For Immediate Release:

25 July 2017

 

Contact:

Ayushi Sharma; [email protected]

Shambhavi Tiwari; [email protected]

Festival Means Cruelty, Pain, Illness, and Death for Animals

Chandigarh – As Nag Panchami approaches, two People for the Ethical Treatment of Animals (PETA) India members – dressed and painted to resemble snakes – will bear signs reading, “Be Kind to Snakes.

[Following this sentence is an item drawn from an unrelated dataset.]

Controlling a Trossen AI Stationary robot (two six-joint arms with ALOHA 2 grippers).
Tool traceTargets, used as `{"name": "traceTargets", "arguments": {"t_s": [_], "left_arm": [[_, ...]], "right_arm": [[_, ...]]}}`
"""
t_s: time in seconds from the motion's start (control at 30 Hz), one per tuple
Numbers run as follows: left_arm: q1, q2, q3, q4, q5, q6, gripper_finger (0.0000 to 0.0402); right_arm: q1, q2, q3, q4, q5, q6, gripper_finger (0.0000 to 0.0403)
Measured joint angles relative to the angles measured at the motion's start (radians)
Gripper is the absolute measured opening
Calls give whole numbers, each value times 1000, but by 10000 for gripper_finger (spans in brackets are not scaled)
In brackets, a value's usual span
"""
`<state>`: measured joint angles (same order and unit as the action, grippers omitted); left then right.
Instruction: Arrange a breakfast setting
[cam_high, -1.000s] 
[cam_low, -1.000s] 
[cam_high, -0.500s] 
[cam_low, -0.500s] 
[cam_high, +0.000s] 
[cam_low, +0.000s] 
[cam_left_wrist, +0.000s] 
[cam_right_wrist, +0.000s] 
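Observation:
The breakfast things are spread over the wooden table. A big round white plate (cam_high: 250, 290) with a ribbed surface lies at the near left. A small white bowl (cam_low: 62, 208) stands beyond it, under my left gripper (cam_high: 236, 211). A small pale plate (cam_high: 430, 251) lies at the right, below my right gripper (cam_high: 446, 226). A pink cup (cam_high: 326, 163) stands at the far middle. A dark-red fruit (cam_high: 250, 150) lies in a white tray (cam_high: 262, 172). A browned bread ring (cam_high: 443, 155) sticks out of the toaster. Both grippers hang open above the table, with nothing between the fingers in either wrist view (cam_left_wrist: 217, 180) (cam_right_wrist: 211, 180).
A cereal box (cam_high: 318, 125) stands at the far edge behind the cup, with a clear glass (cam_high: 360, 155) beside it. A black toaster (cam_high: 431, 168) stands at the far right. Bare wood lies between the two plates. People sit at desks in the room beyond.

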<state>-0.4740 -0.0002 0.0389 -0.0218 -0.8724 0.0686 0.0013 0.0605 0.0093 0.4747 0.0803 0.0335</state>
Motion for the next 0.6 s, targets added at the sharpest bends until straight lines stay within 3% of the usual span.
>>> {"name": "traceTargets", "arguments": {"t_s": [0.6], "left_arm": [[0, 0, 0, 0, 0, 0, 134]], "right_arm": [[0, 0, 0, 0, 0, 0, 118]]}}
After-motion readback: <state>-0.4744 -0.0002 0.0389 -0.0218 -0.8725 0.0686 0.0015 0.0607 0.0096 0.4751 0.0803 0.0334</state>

Have a Cruelty-Free Nag Panchami,” in Chandigarh to remind passers-by that the animals experience pain and illness when they’re deprived of their natural food and force-fed cows’ milk during festival celebrations.

When:             Wednesday, 26 July, 12 noon sharp

Where:           Next to Sukhna Lake, Sector No 1, Chandigarh

“The best way to honour snakes for Nag Panchami is to let them live freely in their natural habitats,” says PETA India’s Ayushi Sharma. “PETA is calling on citizens to spare snakes the terror and misery of capture, confinement, and potential death by holding snake-free celebrations.”

Cobras and other snakes are protected under The Wildlife (Protection) Act, 1972, and catching or injuring them is a punishable offence. Yet ahead of Nag Panchami, they’re often captured in bags, kept in tiny boxes, and starved. Their teeth are often violently yanked out, and in many cases, their mouths are sewn shut before they’re taken into cities. When forced to drink cows’ milk, they often become ill or even die. In addition, their venom ducts are often pierced with a hot needle, which causes their glands to burst. Some snakes become visually impaired when tikka – a red decorative pigment that is applied to their hoods during pooja (an act of worship) – trickles into their eyes. And the “dance” that snakes perform is actually a fearful reaction to the charmer’s pipe, which the animals view as a threat. Many snakes used in this festival die horribly every year.

PETA India – whose motto reads, in part, that “animals are not ours to abuse in any way” – encourages anyone who sees snake charmers to contact the Chandigarh Forest Department immediately.